((
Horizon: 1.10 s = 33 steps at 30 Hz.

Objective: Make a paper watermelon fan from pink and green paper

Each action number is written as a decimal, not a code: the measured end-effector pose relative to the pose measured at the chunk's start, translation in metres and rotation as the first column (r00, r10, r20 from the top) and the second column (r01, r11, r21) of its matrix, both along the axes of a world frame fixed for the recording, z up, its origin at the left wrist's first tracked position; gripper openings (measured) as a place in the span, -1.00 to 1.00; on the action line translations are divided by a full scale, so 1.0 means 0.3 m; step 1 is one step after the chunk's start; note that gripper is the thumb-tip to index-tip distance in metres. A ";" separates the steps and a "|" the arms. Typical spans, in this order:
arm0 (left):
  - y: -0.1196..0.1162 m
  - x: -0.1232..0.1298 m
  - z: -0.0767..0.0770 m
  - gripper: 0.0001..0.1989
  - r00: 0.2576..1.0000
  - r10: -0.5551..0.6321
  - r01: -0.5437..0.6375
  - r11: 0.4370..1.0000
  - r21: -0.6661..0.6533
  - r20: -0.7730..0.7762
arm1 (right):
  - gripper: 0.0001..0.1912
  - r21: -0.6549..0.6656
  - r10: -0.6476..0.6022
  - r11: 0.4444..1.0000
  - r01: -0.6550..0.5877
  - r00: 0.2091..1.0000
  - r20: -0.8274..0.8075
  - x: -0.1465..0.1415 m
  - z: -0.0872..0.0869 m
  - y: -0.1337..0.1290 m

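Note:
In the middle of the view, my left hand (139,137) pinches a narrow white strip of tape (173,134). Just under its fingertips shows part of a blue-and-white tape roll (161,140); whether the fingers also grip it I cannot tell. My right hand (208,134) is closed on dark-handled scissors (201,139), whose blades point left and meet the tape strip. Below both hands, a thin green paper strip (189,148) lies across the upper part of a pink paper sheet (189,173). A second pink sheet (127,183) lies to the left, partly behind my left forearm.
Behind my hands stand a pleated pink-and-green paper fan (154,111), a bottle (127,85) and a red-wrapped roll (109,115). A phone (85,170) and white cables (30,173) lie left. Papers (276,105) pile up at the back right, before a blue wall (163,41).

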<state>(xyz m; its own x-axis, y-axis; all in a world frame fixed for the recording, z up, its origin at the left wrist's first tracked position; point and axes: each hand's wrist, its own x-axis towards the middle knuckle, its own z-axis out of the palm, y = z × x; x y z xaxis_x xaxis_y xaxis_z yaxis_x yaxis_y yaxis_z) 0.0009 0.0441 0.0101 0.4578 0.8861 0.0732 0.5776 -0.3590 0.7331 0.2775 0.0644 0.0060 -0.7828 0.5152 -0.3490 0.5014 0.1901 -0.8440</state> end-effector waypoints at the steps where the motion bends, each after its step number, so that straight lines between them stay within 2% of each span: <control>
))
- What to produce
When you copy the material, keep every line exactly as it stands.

- Solution below
Horizon: 1.10 s = 33 steps at 30 Hz.

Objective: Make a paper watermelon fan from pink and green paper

Each action number is written as a decimal, not a code: the measured end-effector pose relative to the pose measured at the chunk's start, translation in metres and rotation as the first column (r00, r10, r20 from the top) and the second column (r01, r11, r21) of its matrix, both along the axes of a world frame fixed for the recording, z up, its origin at the left wrist's first tracked position; gripper openings (measured) as a place in the span, -1.00 to 1.00; on the action line translations are divided by a full scale, so 1.0 means 0.3 m; step 1 is one step after the chunk's start; note that gripper is the thumb-tip to index-tip distance in metres. A ";" separates the steps and a "|" the arms. Typical spans, in this order:
arm0 (left):
  - y: -0.1196..0.1162 m
  - x: -0.1232..0.1298 m
  - z: -0.0767..0.0770 m
  - gripper: 0.0001..0.1989
  - r00: 0.2576..1.0000
  - r10: -0.5551..0.6321
  - r01: -0.5437..0.6375
  - r11: 0.4370..1.0000
  - r21: -0.6661..0.6533
  - r20: -0.7730..0.7762
arm1 (right):
  - gripper: 0.0001..0.1912
  - r21: -0.6549..0.6656
  - r10: -0.6476..0.6022
  - r11: 0.4444..1.0000
  - r01: -0.6550..0.5877
  - r00: 0.2091..1.0000
  - r20: -0.8274..0.8075
  - x: -0.1465..0.1415 m
  - z: -0.0872..0.0869 m
  - y: -0.1337..0.1290 m

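Note:
In the middle of the view, my left hand (139,137) pinches a narrow white strip of tape (173,134). Just under its fingertips shows part of a blue-and-white tape roll (161,140); whether the fingers also grip it I cannot tell. My right hand (208,134) is closed on dark-handled scissors (201,139), whose blades point left and meet the tape strip. Below both hands, a thin green paper strip (189,148) lies across the upper part of a pink paper sheet (189,173). A second pink sheet (127,183) lies to the left, partly behind my left forearm.
Behind my hands stand a pleated pink-and-green paper fan (154,111), a bottle (127,85) and a red-wrapped roll (109,115). A phone (85,170) and white cables (30,173) lie left. Papers (276,105) pile up at the back right, before a blue wall (163,41).
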
<state>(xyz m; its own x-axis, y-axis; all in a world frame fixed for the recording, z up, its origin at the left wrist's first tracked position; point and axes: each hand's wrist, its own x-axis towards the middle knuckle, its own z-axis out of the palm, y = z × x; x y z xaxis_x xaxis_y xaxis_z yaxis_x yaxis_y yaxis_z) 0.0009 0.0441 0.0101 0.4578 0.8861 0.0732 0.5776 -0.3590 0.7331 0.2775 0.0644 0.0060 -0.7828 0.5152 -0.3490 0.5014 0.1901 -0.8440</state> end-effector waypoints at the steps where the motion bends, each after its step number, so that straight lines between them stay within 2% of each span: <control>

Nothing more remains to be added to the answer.